* [YOUR OBJECTIVE]: A faithful copy of the entire listing is what is needed.

* [DATA EXTRACT]:
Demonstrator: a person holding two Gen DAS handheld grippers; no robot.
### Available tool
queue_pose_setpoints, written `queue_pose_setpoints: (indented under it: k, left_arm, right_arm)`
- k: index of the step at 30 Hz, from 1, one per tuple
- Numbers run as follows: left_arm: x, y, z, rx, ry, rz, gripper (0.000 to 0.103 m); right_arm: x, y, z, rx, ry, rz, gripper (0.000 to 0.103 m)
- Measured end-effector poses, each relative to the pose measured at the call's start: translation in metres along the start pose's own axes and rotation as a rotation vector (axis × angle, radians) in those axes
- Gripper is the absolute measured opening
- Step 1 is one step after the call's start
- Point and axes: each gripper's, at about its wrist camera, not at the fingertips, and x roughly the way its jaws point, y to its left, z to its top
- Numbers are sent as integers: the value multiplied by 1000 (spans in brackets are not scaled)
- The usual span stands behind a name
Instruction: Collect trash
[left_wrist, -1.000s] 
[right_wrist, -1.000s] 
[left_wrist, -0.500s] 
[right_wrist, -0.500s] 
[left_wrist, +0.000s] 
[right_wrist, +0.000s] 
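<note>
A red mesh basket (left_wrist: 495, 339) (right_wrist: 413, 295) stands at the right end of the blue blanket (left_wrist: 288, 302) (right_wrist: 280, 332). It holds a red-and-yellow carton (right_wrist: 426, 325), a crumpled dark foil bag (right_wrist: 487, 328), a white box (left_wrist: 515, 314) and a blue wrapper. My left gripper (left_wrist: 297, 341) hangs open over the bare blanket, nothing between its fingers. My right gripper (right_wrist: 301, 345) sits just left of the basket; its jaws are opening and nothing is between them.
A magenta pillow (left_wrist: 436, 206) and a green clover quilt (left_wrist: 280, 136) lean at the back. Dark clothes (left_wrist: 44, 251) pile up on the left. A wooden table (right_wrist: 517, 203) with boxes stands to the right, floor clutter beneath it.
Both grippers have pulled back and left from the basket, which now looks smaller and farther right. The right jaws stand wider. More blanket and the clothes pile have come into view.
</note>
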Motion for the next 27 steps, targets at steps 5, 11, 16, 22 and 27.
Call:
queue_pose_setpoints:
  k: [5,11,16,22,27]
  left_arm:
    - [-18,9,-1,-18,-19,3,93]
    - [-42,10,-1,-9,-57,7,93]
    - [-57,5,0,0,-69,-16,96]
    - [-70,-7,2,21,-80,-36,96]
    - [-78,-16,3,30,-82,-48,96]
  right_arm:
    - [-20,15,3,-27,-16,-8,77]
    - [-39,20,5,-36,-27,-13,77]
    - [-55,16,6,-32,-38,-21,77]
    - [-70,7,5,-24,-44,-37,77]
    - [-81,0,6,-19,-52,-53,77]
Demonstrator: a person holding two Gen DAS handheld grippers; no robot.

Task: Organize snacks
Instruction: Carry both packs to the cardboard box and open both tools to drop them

* [RESPONSE]:
Demonstrator: a person holding two Gen DAS handheld grippers; no robot.
### Available tool
queue_pose_setpoints, written `queue_pose_setpoints: (indented under it: k, left_arm, right_arm)`
- k: index of the step at 30 Hz, from 1, one per tuple
- Numbers run as follows: left_arm: x, y, z, rx, ry, rz, gripper (0.000 to 0.103 m); right_arm: x, y, z, rx, ry, rz, gripper (0.000 to 0.103 m)
- Measured end-effector poses, each relative to the pose measured at the call's start: translation in metres along the start pose's own axes and rotation as a rotation vector (axis × angle, radians) in those axes
- Gripper is the absolute measured opening
- Step 1 is one step after the call's start
- Point and axes: each gripper's, at about its wrist camera, not at the fingertips, and x roughly the way its jaws point, y to its left, z to its top
- Numbers are sent as integers: the value multiplied by 1000 (spans in brackets are not scaled)
- The usual span stands behind a name
Instruction: Collect trash
[left_wrist, -1.000s] 
[right_wrist, -1.000s] 
[left_wrist, -0.500s] 
[right_wrist, -0.500s] 
[left_wrist, +0.000s] 
[right_wrist, +0.000s] 
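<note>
A red mesh basket (left_wrist: 495, 339) (right_wrist: 413, 295) stands at the right end of the blue blanket (left_wrist: 288, 302) (right_wrist: 280, 332). It holds a red-and-yellow carton (right_wrist: 426, 325), a crumpled dark foil bag (right_wrist: 487, 328), a white box (left_wrist: 515, 314) and a blue wrapper. My left gripper (left_wrist: 297, 341) hangs open over the bare blanket, nothing between its fingers. My right gripper (right_wrist: 301, 345) sits just left of the basket; its jaws are opening and nothing is between them.
A magenta pillow (left_wrist: 436, 206) and a green clover quilt (left_wrist: 280, 136) lean at the back. Dark clothes (left_wrist: 44, 251) pile up on the left. A wooden table (right_wrist: 517, 203) with boxes stands to the right, floor clutter beneath it.
Both grippers have pulled back and left from the basket, which now looks smaller and farther right. The right jaws stand wider. More blanket and the clothes pile have come into view.
</note>
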Motion for the next 27 steps, targets at steps 5, 11, 16, 22 and 27.
Call:
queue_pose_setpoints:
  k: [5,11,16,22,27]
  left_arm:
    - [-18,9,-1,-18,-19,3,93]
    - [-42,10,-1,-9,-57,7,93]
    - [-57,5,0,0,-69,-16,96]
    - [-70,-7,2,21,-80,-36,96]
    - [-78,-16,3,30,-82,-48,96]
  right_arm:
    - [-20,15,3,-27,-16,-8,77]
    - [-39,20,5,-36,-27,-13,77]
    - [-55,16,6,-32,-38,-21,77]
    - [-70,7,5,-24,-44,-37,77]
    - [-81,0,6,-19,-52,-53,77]
Demonstrator: a person holding two Gen DAS handheld grippers; no robot.

Task: Organize snacks
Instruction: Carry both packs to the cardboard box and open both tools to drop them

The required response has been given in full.